On January 1, 2006, we adopted Statement of Financial Accounting Standards No. 123R, “Share-Based Payment” (“SFAS 123R”), which requires the grant-date fair value of all share-based payment awards, including employee stock options, to be recorded as employee compensation expense over the requisite service period. We applied the modified prospective transition method when we adopted SFAS 123R and, therefore, did not restate any prior periods. Effective with the close of business on December 30, 2005, the Company accelerated the vesting of all outstanding stock options to eliminate future compensation expense associated with those options under SFAS 123R. As a result of the accelerated vesting, during 2007 and 2006, we recorded no incremental compensation expense as a result of adopting SFAS 123R. If we had accounted for our share-based payment awards under SFAS 123R during 2005, our compensation expense would have been approximately $1.7 million higher. The Company has not determined if it will grant future awards under its 2003 Stock Incentive Plan. For additional information about the adoption of SFAS 123R, refer to Note 1 of the Notes to Consolidated Financial Statements included in Item 15 of this report.

Other income for 2007 was $3.1 million compared to other income of $2.8 million for 2006. The increase in other income for 2007 was primarily attributable to increased investment income earned on the Company’s higher cash balances.

Depreciation and amortization totaled $1.4 million for 2007, which compares to $1.3 million for 2006. The increase in the depreciation and amortization expense level compared to 2006 was primarily due to the acquisitions of Strategic Staffing and Phillips Temps.

Our effective income tax rate for 2007 was 35.2%, as compared to 35.9% for 2006. The lower 2007 effective rate was primarily attributable to increases in Federal tax credits and Federal tax-exempt interest income.

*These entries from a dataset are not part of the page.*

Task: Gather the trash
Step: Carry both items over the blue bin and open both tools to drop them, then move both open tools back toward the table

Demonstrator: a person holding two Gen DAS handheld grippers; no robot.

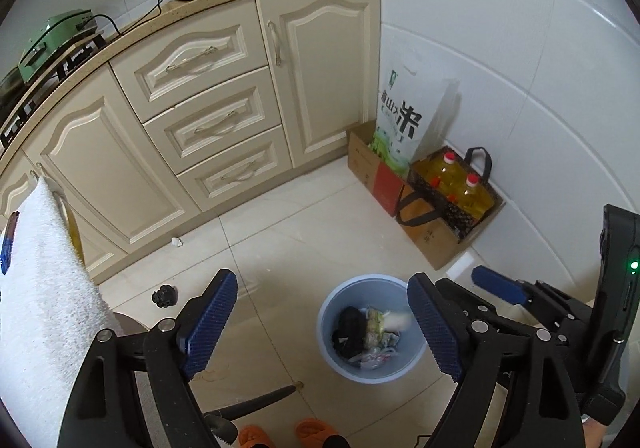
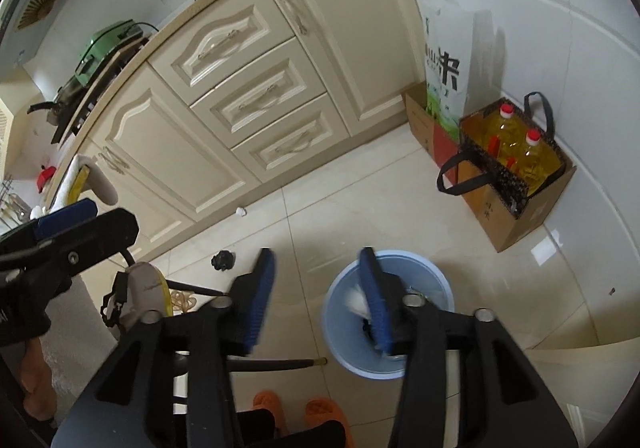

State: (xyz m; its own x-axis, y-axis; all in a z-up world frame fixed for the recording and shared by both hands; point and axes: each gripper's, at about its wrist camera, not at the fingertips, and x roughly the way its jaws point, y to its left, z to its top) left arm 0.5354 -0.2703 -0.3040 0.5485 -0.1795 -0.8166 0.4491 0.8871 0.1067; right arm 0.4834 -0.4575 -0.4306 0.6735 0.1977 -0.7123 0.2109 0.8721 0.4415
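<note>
A light blue bin (image 1: 360, 280) stands on the tiled floor and holds a black wad, crumpled wrappers and a blurred white piece (image 1: 400, 321). My left gripper (image 1: 320, 324) hangs open above the bin's left side, with nothing between its blue pads. My right gripper (image 2: 316, 300) is open too; its right finger (image 2: 374, 300) lies over the bin (image 2: 340, 328), and a blurred white scrap (image 2: 357, 302) shows just beside that pad. A small white crumpled scrap (image 1: 176, 242) (image 2: 240, 212) lies by the cabinet base. A black crumpled lump (image 1: 164, 295) (image 2: 223, 260) lies on the floor nearer me.
Cream cabinets (image 1: 208, 120) run along the left and back. A rice bag (image 1: 400, 116) and a box of oil bottles (image 1: 456, 188) stand by the right wall. A white towel (image 1: 44, 288) hangs at left. Orange slippers (image 1: 280, 434) and a thin black rod (image 1: 256, 402) are near my feet.
</note>
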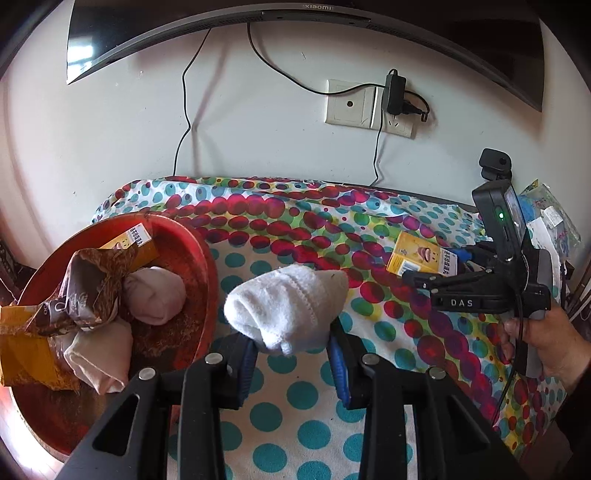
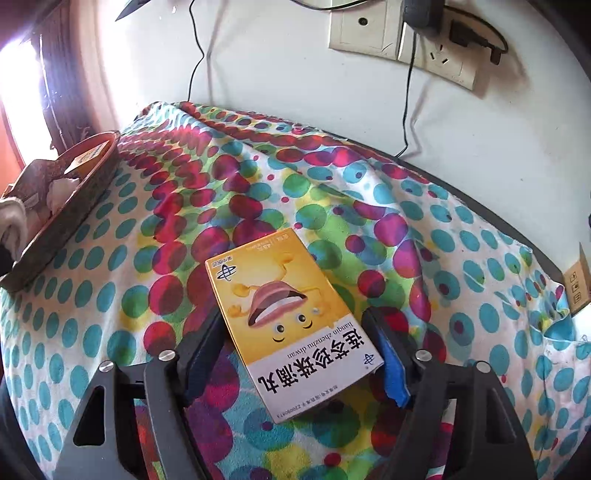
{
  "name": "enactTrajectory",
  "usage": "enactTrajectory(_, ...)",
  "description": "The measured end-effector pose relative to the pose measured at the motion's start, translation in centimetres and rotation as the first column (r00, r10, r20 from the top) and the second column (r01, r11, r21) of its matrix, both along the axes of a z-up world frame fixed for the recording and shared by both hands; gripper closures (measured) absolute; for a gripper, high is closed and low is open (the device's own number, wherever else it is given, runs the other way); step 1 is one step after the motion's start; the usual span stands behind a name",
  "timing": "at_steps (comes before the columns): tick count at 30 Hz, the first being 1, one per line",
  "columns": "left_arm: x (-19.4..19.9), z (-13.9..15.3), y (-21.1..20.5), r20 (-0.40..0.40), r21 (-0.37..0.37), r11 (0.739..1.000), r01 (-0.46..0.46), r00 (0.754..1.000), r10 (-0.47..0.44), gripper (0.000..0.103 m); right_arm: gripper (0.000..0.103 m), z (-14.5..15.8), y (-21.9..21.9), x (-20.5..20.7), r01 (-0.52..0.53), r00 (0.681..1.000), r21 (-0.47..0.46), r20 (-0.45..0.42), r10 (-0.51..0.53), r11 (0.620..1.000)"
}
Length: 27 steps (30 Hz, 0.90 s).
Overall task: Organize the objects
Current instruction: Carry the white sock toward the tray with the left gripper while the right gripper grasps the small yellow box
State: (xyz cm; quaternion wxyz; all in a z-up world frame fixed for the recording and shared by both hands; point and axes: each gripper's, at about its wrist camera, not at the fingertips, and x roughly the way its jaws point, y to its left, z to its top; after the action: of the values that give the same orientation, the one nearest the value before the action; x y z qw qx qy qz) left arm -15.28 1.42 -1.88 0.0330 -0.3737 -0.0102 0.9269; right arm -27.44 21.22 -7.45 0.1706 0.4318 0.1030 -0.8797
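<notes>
My left gripper (image 1: 291,339) is shut on a rolled white sock (image 1: 286,304), held above the dotted cloth (image 1: 295,398) just right of the red basin (image 1: 199,258). Inside the basin are a yellow box (image 1: 136,245), a brown wrapper (image 1: 88,288) and other rolled socks (image 1: 153,295). My right gripper (image 2: 291,317) points down at a second yellow medicine box (image 2: 291,321) lying flat on the cloth. Its pads touch the box's two long edges. In the left wrist view that gripper (image 1: 417,278), held by a hand (image 1: 546,339), sits at the same box (image 1: 421,258).
A wall socket (image 1: 369,107) with a black adapter (image 1: 394,92) and hanging cables is behind the table, under a wall-mounted screen (image 1: 295,14). Plastic bags (image 1: 550,218) lie at the far right. A small cardboard box (image 2: 578,284) stands at the cloth's right edge.
</notes>
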Motion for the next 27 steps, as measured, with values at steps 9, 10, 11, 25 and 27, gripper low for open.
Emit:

At December 31, 2007, we had deferred income tax assets of $3.1 million, which consist of temporary differences between taxable income for financial accounting and tax purposes, which will reduce taxable income in future years. Pursuant to GAAP, we are required to assess the realization of the deferred income tax assets as significant changes in circumstances may require adjustments during future periods. Although realization is not assured, management has concluded that it is more likely than not that the remaining deferred income tax assets will be realized, principally based upon projected taxable income for the next two years. The amount of the deferred income tax assets actually realized could vary, if there are differences in the timing or amount of future reversals of existing deferred income tax assets or changes in the actual amounts of future taxable income as compared to operating forecasts. If our operating forecast is determined to no longer be reliable due to uncertain market conditions, our long-term forecast may require reassessment. As a result, in the future, a valuation allowance may be required to be established for all or a portion of the deferred income tax assets. Such a valuation allowance could have a significant effect on our future results of operations and financial position.

MANAGEMENT DISCUSSION FOR LATEST QUARTER

Results of Operations

The following table sets forth the percentages of total revenues represented by selected items in the Company’s Consolidated Statements of Operations for the three months ended March 31, 2008 and 2007.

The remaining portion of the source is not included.